As a result, Mango are unable to provide evidence it pays a living wage in its supply chain or that it has policies in place to protect suppliers and garment workers in its supply chain when it comes to the impact of the COVID-19 pandemic.
As well as failing to ensure the equality, health and safety of its garment workers, Mango was also embroiled in a lawsuit against Anne-Cécile Couétil, the owner of the brand Velvetine in 2010. She claimed the retailer copied two handbag designs, but lost the lawsuit and was forced to pay Mango €6,000 to Mango over excessive procedure.
Mango Animal Welfare Policy
It continues to use wool, leather, exotic animal hair and down.
Unfortunately we can’t find an Animal Rights Policy to share with you on Mango’s website.
Wear Next Opinion
Wear Next believes it’s important to highlight the negative and unjust practises taking place in the fashion industry. We believe ethics and sustainability are an important talking point to bring about change and we encourage you to contact fashion brands to demand this.
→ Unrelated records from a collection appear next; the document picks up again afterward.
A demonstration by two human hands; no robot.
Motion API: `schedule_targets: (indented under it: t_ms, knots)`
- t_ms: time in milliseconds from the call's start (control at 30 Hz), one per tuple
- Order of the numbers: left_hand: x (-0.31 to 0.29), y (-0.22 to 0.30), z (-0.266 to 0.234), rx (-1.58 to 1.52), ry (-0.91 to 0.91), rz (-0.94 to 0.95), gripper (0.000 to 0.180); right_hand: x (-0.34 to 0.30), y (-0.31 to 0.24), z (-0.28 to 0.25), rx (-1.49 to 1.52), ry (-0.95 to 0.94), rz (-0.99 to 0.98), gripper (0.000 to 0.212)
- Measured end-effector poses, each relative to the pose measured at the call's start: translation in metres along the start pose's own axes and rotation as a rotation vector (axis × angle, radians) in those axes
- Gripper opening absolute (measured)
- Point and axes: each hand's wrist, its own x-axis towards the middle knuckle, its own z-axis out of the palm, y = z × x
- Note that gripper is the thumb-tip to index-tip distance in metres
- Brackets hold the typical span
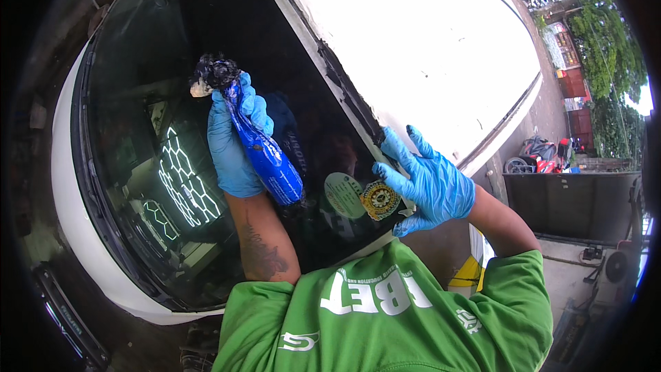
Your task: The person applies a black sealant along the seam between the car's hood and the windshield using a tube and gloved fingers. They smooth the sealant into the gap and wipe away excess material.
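My left hand (233, 145), in a light blue glove, is closed around a crumpled blue foil sealant pack (272, 169). Black, sticky-looking sealant (219, 72) and a pale bit show at the pack's upper end, above the fingers. The pack slants over the dark windshield (131, 89) of a white vehicle. Fingers spread and black at the tips, my gloved right hand (437, 189) is at the glass's right edge; whether it touches there I cannot tell. A black, uneven strip (344, 86) runs along the seam between windshield and white roof (427, 34).
Two round stickers, a pale one (343, 195) and a yellow one (380, 200), sit on the glass beside my right hand. Far right are a dark low wall (571, 207), a red motorcycle (540, 155) and an outdoor fan unit (618, 266). Hexagonal lights reflect in the windshield.
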Motion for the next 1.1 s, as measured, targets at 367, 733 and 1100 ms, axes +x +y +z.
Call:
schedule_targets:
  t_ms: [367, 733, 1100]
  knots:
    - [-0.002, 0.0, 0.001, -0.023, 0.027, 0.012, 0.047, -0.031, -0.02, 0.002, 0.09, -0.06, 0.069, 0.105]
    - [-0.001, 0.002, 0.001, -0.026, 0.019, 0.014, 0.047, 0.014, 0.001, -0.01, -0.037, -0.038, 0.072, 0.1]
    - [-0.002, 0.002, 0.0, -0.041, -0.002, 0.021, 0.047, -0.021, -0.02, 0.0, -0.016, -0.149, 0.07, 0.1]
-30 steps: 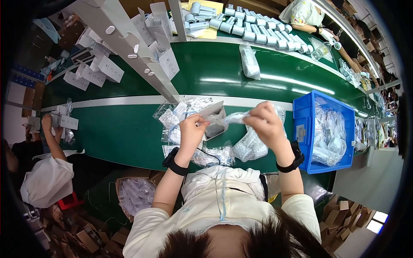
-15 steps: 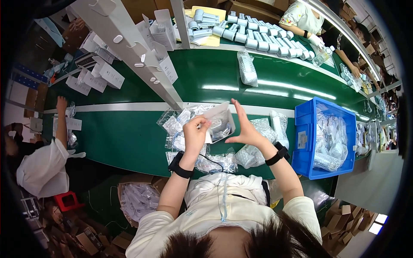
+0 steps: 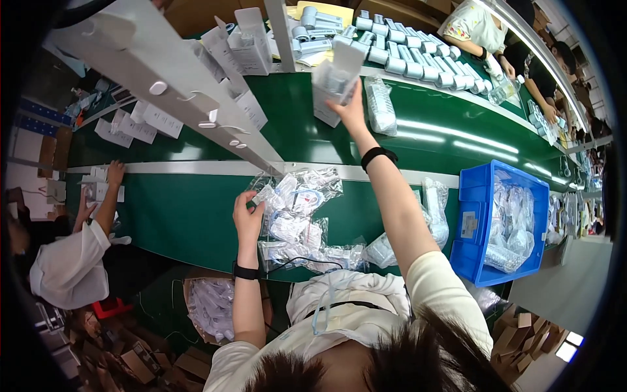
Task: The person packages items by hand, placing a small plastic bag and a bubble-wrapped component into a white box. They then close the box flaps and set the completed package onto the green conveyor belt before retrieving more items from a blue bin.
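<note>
My right hand (image 3: 349, 111) reaches far across the bench and grips a white carton (image 3: 324, 98) by its right side. The carton stands upright with its top flap raised; what is inside is hard to make out. My left hand (image 3: 248, 222) is at the left edge of a pile of clear plastic packets (image 3: 297, 225) on the near bench. Its fingers are curled, with thumb and fingertips at the corner of one packet (image 3: 264, 195) with white contents. Just right of the carton lies a bubble-wrapped bundle (image 3: 380, 106).
A blue bin (image 3: 471, 225) of bagged parts stands at right, with wrapped bundles (image 3: 435, 209) beside it. Open white cartons (image 3: 250, 49) stand behind a slanted metal post (image 3: 215, 98). Grey cylindrical devices (image 3: 418, 55) line the far shelf. Co-workers sit at left and far right.
My right hand has carried the carton from above the packets to the far bench, near the wrapped bundle. My left hand has let go of the carton and dropped to the packets' left edge.
</note>
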`<state>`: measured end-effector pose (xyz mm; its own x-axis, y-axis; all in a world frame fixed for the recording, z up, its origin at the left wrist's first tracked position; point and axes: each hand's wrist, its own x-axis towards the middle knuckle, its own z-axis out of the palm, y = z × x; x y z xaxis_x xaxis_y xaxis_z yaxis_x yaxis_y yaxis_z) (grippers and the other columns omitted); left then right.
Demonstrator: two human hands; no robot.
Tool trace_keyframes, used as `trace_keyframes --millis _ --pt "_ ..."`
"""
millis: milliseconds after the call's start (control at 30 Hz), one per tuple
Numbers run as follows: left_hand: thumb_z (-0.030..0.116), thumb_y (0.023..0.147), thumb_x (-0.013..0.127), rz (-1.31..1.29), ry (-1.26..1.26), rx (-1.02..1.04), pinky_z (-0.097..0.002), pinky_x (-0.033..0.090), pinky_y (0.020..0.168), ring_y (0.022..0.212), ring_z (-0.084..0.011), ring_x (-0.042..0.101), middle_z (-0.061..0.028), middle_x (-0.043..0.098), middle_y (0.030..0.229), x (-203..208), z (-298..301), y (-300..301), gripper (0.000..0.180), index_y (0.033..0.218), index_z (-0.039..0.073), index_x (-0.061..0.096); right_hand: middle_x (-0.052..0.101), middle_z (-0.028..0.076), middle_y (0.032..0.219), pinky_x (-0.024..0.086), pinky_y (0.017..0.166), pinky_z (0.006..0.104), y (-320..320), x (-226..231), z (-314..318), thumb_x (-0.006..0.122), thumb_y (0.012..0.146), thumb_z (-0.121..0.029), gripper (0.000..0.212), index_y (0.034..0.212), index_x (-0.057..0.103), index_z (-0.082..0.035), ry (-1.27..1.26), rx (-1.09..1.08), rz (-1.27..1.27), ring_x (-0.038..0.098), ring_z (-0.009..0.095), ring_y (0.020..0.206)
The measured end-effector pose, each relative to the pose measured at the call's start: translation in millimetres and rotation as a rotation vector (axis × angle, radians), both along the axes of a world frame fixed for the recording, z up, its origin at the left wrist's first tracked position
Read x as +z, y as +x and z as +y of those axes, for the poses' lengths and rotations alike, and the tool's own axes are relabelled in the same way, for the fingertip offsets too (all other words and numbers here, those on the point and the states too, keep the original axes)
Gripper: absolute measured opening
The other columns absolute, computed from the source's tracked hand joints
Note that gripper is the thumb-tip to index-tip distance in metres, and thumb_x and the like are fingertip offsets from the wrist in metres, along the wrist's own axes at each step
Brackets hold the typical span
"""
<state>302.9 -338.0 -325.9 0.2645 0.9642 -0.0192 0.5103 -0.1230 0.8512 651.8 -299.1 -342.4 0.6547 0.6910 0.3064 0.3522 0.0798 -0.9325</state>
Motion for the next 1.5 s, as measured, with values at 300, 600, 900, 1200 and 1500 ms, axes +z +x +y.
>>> trace_keyframes --millis 300,600,900,1200,1500 --pt "0.005 0.067 0.067 0.035 -0.076 -0.197 -0.0294 0.046 0.068 0.095 -0.02 0.052 -0.0073 0.051 0.103 -12.7 -48.3 16.6 0.034 0.098 0.005 0.053 0.044 0.018 0.118 0.034 0.093 0.038 -70.5 67.4 -148.6 0.065 0.069 -0.015 0.057 0.119 0.043 -0.003 -0.294 0.273 -0.215 0.04 0.034 0.112" --pt "0.012 0.059 0.075 -0.037 0.057 -0.917 -0.0354 0.039 0.087 0.109 -0.0306 0.042 -0.0169 0.039 0.121 17.5 -173.7 159.2 0.083 0.127 0.006 0.028 0.053 0.01 0.108 0.043 0.079 0.0315 -37.5 103.4 -402.9 0.058 0.071 -0.003 0.038 0.109 0.052 -0.004 -0.414 -0.566 -0.301 0.053 0.023 0.098" --pt "0.012 0.065 0.066 0.157 -0.09 -0.386 -0.0397 0.031 0.094 0.111 -0.0407 0.037 -0.0272 0.034 0.122 -40.7 -159.9 173.9 0.08 0.131 0.002 0.022 0.051 0.008 0.11 0.032 0.09 0.0495 99.0 111.0 -588.1 0.066 0.062 -0.01 0.051 0.11 0.051 -0.009 -1.257 -0.285 -0.908 0.042 0.031 0.109" --pt "0.014 0.069 0.059 0.171 -0.06 -0.511 -0.042 0.025 0.098 0.113 -0.0442 0.031 -0.0263 0.02 0.132 -56.0 -178.7 200.7 0.067 0.13 0.014 0.031 0.054 0.012 0.089 0.039 0.077 0.048 104.2 127.6 -576.6 0.068 0.059 -0.018 0.044 0.098 0.051 -0.005 -1.183 -0.548 -0.603 0.051 0.033 0.091" --pt "0.011 0.07 0.056 0.151 -0.11 -0.581 -0.04 0.023 0.1 0.121 -0.0382 0.026 -0.0233 0.022 0.133 -53.3 -178.7 210.5 0.062 0.128 0.013 0.035 0.05 0.01 0.095 0.044 0.069 0.0317 -8.1 76.3 -376.2 0.067 0.062 -0.015 0.072 0.125 0.036 0.001 -1.06 -0.558 -0.76 0.05 0.023 0.077"
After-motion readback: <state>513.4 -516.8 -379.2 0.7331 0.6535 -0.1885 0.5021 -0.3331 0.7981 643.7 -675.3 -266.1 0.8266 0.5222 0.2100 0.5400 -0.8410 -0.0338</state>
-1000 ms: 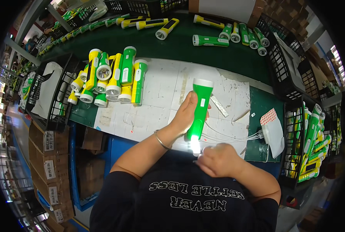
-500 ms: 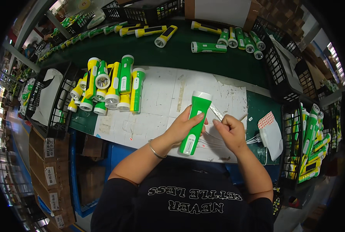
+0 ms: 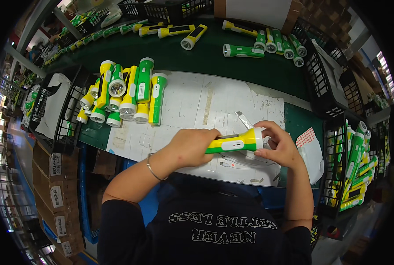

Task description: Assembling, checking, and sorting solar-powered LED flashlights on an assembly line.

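Note:
A green and yellow flashlight (image 3: 236, 144) lies level across my two hands above the white work surface, its white head toward the right. My left hand (image 3: 190, 148) is wrapped round the handle end, hiding it. At the other end, the fingers and thumb of my right hand (image 3: 280, 145) grip the white head. The side with a white switch panel faces me, and part of a dark panel shows along the top. Beneath it lie thin white cables (image 3: 232, 165) with small plugs. Just beyond is a narrow silvery strip (image 3: 244, 120).
A pile of green and yellow flashlights (image 3: 130, 90) stands at the left of the white board (image 3: 183, 92). More flashlights (image 3: 243, 51) lie on the green table (image 3: 161, 51) behind. Black crates (image 3: 334, 168) flank both sides, the right one holding flashlights. A white sheet (image 3: 309, 157) lies at right.
The flashlight has swung from pointing away to lying sideways, and its yellow part now shows. My right hand, formerly apart from it, has closed on its head.

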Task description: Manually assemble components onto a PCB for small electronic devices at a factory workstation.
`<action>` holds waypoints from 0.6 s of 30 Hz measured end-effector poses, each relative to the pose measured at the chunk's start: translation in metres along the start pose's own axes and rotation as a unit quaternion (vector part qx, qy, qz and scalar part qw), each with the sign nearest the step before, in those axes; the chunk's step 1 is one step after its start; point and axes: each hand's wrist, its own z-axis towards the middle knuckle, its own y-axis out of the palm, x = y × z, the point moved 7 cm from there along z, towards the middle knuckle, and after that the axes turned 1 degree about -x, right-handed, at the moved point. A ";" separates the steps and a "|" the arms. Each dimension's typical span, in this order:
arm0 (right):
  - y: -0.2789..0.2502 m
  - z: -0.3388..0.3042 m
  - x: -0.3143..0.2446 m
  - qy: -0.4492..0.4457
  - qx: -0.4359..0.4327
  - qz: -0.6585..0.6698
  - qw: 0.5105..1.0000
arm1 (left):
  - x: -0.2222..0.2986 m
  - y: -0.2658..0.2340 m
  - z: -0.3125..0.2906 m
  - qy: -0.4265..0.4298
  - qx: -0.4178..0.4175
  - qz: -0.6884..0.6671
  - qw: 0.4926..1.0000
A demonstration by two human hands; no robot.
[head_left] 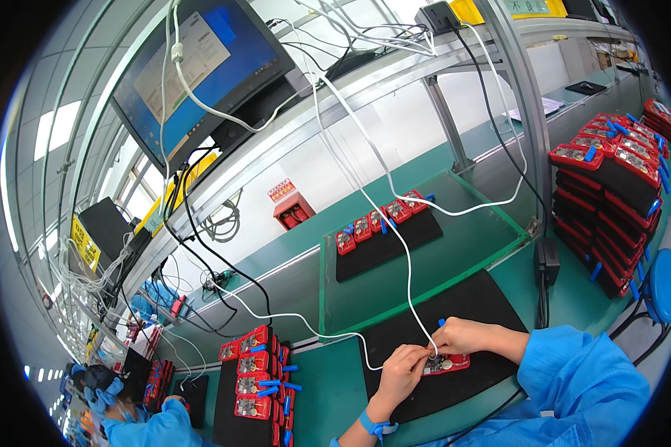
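Observation:
On a black mat (pixel 492 313), both my hands meet over a red-cased circuit board (pixel 455 363). My right hand (pixel 462 337) is closed, its fingertips pinching the end of a white cable (pixel 417 313) that hangs from above. My left hand (pixel 401 376) is also closed, with its fingertips pressed together at the board's left side; what they hold is hidden. A second white cable (pixel 350 335) runs across the bench to my left hand. A small blue tab (pixel 440 322) shows just behind my right hand. My fingers cover the left part of the board.
Red-cased boards with blue tabs stand in a tall stack (pixel 604 201) at right and another stack (pixel 253 384) at left. Several more lie on a dark pad (pixel 388 246) ahead. A monitor (pixel 201 67) hangs upper left. Another person (pixel 138 425) works at far left.

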 end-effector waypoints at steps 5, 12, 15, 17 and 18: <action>-0.003 0.001 -0.005 -0.010 0.000 0.000 1.000 | -0.002 0.001 -0.001 -0.003 0.003 -0.001 1.000; 0.000 0.001 -0.002 -0.003 -0.007 0.000 1.000 | -0.003 0.001 -0.002 -0.007 0.001 0.003 1.000; 0.000 0.000 -0.003 -0.011 -0.008 0.007 1.000 | -0.003 0.002 -0.003 -0.009 -0.003 0.006 1.000; -0.001 0.000 -0.003 -0.012 -0.010 0.013 1.000 | 0.000 0.002 -0.002 -0.010 -0.005 0.000 1.000; -0.001 0.000 -0.005 -0.020 -0.013 0.007 1.000 | 0.001 0.002 -0.001 -0.011 -0.006 -0.006 1.000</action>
However we understand that sustainable fashion isn’t accessible for every body due to various factors, such as budget and the ability to find confidence-boosting clothes that fit. We will continue to offer you fashion inspiration and guidance to suit every body and budget, while also highlighting the unjust systems at play in the fashion industry.
We encourage our readers to shop mindfully and purposefully, ditching impulse purchases as a way to start shopping sustainably. If you want to learn more about fast fashion, we recommend books from this reading list.
Would you still shop at Mango? Let us know in the comments below.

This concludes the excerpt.